7 vues (au cours des 30 derniers jours)
tlawren
tlawren le 18 Fév 2011
Is it possible to vectorize the following code in order to speed it up?
This little routine gets called tens of thousands of times in some code I'm working on, and it is listed as the major bottle neck in profile viewer.
What it does is shift a small 3D matrix A through a large 3D matrix B looking for the best match in B to A. My current thoughts are that it can be vectorized by reshaping and replicating A and B, but I can't figure out how to do it.

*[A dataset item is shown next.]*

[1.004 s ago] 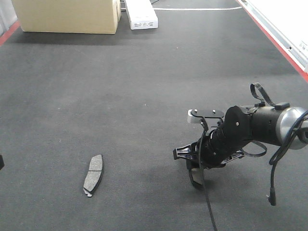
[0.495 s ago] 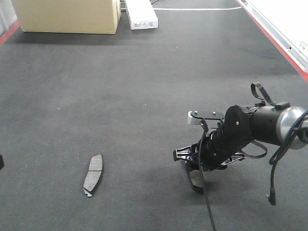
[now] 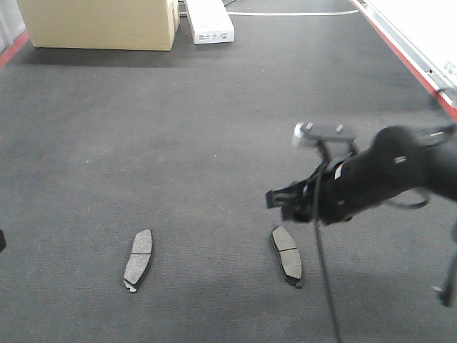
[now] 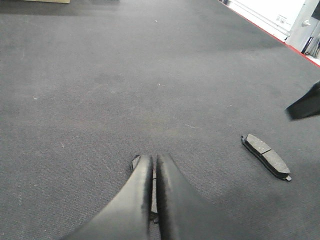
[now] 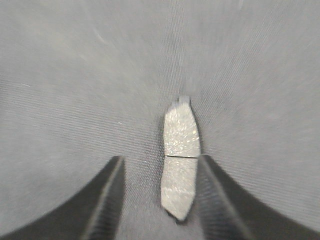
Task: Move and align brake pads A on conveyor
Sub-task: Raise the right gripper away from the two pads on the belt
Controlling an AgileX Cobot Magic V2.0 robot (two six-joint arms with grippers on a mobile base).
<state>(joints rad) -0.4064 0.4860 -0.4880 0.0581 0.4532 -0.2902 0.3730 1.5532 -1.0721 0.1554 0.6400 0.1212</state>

temp_position = zeros(3,1);
new_position = zeros(3,1);
ad_current = Inf;
for ii = 1:size(B,1)-size(A,1)+1
for jj = 1:size(B,2)-size(A,2)+1
for kk = 1:size(B,3)-size(A,3)+1
ad_new = sum(reshape(abs(B(ii:ii+size(A,1)-1,jj:jj+size(A,2)-1,kk:kk+size(A,3)-1) - A),[],1));
if ad_new < ad_current
ad_current = ad_new;
temp_position = [ii,jj,kk];
end
end
end
end
new_position = ... something + temp_position
  2 commentaires
Jan
Jan le 19 Fév 2011
Is "B(jj:jj+size(A,1)-1,ii:ii+size(A,2)-1, ..." a typo? Do you mean "ii"<->"jj" here?
tlawren
tlawren le 21 Fév 2011
Yes, this is "kind of" a typo too. I say kind of, because it actually isn't. The data I'm working on is stored in a weird way, so my code is written to where it makes sense within the context of the data. It is hard to explain, but it works. I tried to change it to make it more normal and readable for this post. Given that I've had to edit my post twice, I apparently failed at doing this.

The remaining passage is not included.